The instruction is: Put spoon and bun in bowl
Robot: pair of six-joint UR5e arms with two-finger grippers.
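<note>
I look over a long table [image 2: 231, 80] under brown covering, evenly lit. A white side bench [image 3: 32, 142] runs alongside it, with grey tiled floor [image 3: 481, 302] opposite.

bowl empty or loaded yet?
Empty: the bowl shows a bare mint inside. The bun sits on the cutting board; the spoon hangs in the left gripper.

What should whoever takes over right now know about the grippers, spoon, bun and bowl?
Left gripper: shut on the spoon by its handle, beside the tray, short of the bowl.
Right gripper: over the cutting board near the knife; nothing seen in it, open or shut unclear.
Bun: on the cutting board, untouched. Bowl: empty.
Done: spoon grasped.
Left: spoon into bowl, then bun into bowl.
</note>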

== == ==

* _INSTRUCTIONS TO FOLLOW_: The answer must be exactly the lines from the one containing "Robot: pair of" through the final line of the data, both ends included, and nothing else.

* _TASK OUTPUT_:
Robot: pair of six-joint UR5e arms with two-finger grippers.
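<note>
I look over a long table [image 2: 231, 80] under brown covering, evenly lit. A white side bench [image 3: 32, 142] runs alongside it, with grey tiled floor [image 3: 481, 302] opposite.

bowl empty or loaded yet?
Empty: the bowl shows a bare mint inside. The bun sits on the cutting board; the spoon hangs in the left gripper.

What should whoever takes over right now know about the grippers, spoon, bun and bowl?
Left gripper: shut on the spoon by its handle, beside the tray, short of the bowl.
Right gripper: over the cutting board near the knife; nothing seen in it, open or shut unclear.
Bun: on the cutting board, untouched. Bowl: empty.
Done: spoon grasped.
Left: spoon into bowl, then bun into bowl.
</note>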

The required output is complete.